The Update method that follows is not what I wanted and, since I only did a few records in the file that I created, I don’t know if it is correct. The Ada application does parse the actual file which I obtained later. With C# I wanted to use a class to implement the structure that I wanted. There is a struct keyword in C# but it really a type of class and not the same as a struct in C. Therefore I created a KeyValueRec class and a Keys class where KeyValueRec was

Don't take this code seriously since at this time I don’t remember what commented out code was commented out due to trying to find something that would execute and what was commented out after I found that the version of C# provided just wouldn’t execute no matter what. This turned out because C# would not allow arrays of the KeyValueRec class even though it would compile without error.

public class KeyValueRec

{ // to be used as a record structure

public int key; // key associated with values

public int valueCount; // number of different values

public int[] values = new int[30];

public int[] sums = new int[30];

// public KeyValueRec() // constructor

// {

// key = -1;

// valueCount = 0;

// } // end constructor

} // end struct KeyValueRec

and identifies the key and valueCount specifies the number of values added to the values and sums arrays.

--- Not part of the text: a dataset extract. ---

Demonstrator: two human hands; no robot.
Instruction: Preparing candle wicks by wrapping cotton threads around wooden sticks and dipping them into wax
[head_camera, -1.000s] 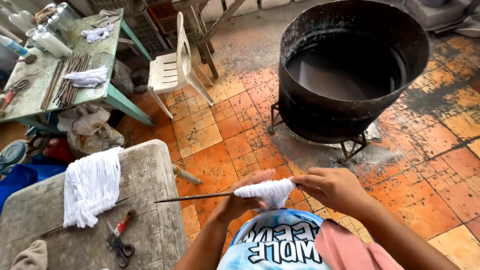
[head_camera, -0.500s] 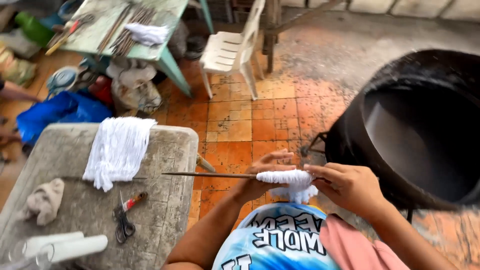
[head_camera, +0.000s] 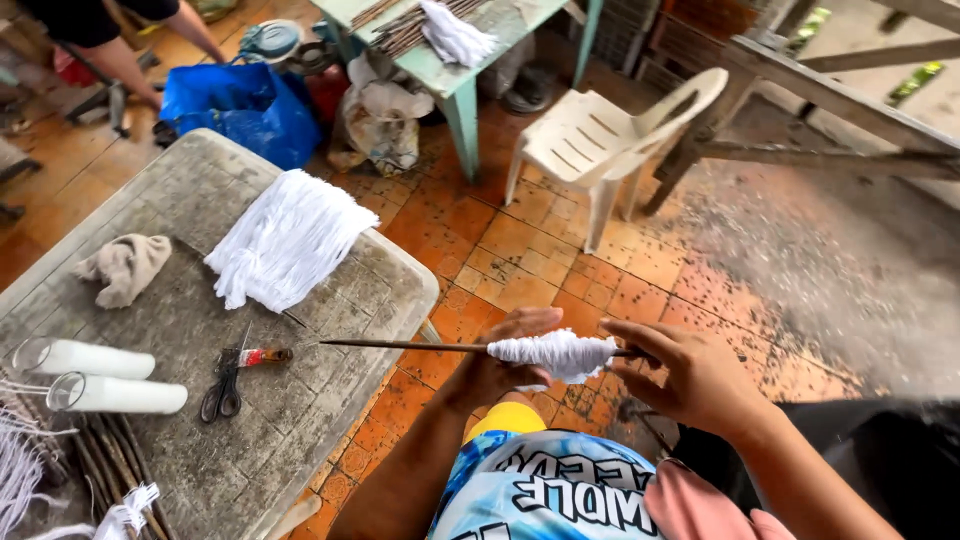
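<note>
White cotton string wound in a thick bundle (head_camera: 555, 353) sits on a thin dark metal rod (head_camera: 400, 345), held level above the orange tiled floor (head_camera: 520, 260). Left hand (head_camera: 505, 360) cups the bundle from below; right hand (head_camera: 700, 380) pinches the rod's near end. Off the rod's free tip, black-handled scissors (head_camera: 225, 385) and a loose white string hank (head_camera: 290, 235) lie on the weathered grey table (head_camera: 300, 400).

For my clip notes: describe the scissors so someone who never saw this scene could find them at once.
Start at the worn grey table on the left. Below the white bundle of threads and right of the two white candles in glass tubes, the scissors lie flat. They alone have dark loop handles, beside a red-handled tool.
</note>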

Keys had to be mostly commented out because C# compiled OK but any use of an object of the class resulted in an exception. (Not an ideal thing for a compiler to do. If it isn't going to process a structure, a compiler should disallow it when attempting to build the solution.)

public class Keys

{ // to be used as a record structure

public int keyCount; // number of different keys

// public static int[] keyTable = new int[100]; // space for 100 different keys

// public static KeyValueRec[] Value = new KeyValueRec[100]; // values associated with each key

// public KeyValueRec[] keyTable = new KeyValueRec[100]; // space for 100 different keys with values

// public KeyValueRec keyTable1 = new KeyValueRec(); // space for 1 key with values

// public static KeyValueRec[] Value = new KeyValueRec[100]; // values associated with each key

public Keys() // constructor

{ // Initialize to no keys and no values for a key -- do when add a key

keyCount = 0;

// keyTable1.key = 0;

// keyTable1.valueCount = 0;

// keyTable1.values[0] = 0;

// keyTable1.sums[0] = 0;

for (int i = 0; i < 100; i++)

{

//keyTable[i].valueCount = 0;

//keyTable[i].key = 0;

//keyTable[i].values[0] = 0;

//keyTable[i].sums[0] = 0;

//// Value[i].valueCount = 0;

//// keyTable[i].

}

} // end constructor

// Update tables with 'key' and 'value'

// public void Update(int key, int value)

// {

// Search keyTable

// int keyIndex = 0;

// for (int i = 0; i < keyCount; i++)

// {

// if (key == keyTable[i].key)

// {

// keyIndex = i;

// int valueIndex = 0;

// Search array of values associated with key

//// for (int j = 0; j < Value[i].valueCount; j++)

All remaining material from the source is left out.